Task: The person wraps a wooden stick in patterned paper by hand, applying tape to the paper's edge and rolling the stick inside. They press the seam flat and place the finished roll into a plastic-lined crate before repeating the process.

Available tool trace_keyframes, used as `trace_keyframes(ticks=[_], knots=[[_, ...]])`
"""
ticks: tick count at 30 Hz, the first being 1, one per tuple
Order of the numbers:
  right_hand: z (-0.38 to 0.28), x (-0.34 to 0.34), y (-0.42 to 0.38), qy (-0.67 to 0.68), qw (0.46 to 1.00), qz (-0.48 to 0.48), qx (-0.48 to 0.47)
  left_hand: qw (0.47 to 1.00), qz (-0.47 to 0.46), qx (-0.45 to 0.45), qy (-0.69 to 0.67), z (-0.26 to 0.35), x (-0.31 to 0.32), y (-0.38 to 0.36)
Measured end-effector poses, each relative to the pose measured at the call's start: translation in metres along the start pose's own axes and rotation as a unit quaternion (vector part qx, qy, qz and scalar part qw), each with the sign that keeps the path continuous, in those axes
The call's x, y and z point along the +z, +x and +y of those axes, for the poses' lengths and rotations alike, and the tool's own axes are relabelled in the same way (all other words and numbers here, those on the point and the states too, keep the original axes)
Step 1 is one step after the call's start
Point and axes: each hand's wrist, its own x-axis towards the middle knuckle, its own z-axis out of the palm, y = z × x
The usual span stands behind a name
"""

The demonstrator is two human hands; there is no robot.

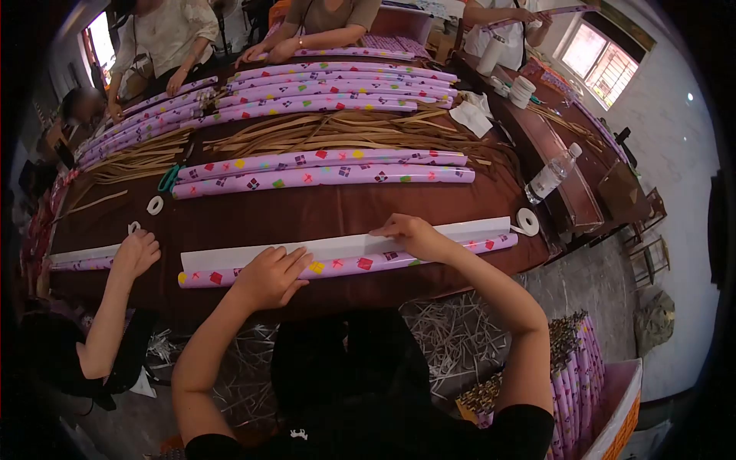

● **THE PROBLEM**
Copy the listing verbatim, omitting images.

● **RESULT OF THIS EXERCISE**
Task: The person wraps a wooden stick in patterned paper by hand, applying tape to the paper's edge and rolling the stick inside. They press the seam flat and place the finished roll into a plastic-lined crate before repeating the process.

Available tool trace_keyframes, used as `trace_keyframes(ticks=[_], knots=[[_, ...]])`
"""
ticks: tick count at 30 Hz, the first being 1, one per tuple
Order of the numbers:
  right_hand: z (-0.38 to 0.28), x (-0.34 to 0.34), y (-0.42 to 0.38), qy (-0.67 to 0.68), qw (0.46 to 1.00), qz (-0.48 to 0.48), qx (-0.48 to 0.47)
  left_hand: qw (0.47 to 1.00), qz (-0.47 to 0.46), qx (-0.45 to 0.45), qy (-0.69 to 0.67), z (-0.26 to 0.35), x (-0.31 to 0.32), y (-0.38 to 0.36)
Measured end-effector poses, each relative to the pose measured at the call's start: translation in metres along the start pose's own axes and rotation as a unit quaternion (vector part qx, qy, qz and scalar part qw), each with the sign that keeps the path continuous, in those axes
The call's x, y and z point along the +z, +x and +y of those axes, for the poses' lengths and rotations alike, and the tool's own axes are relabelled in the same way (all other words and numbers here, those on the point and the states too, keep the original axes)
Step 1 is one step after the call's start
Point and axes: each hand's wrist, its own x-axis towards the middle knuckle, its own z-axis out of the palm, y = z × x
The usual span stands behind a name
"""

The demonstrator is two human hands; there is no robot.

There is nothing more to this exercise.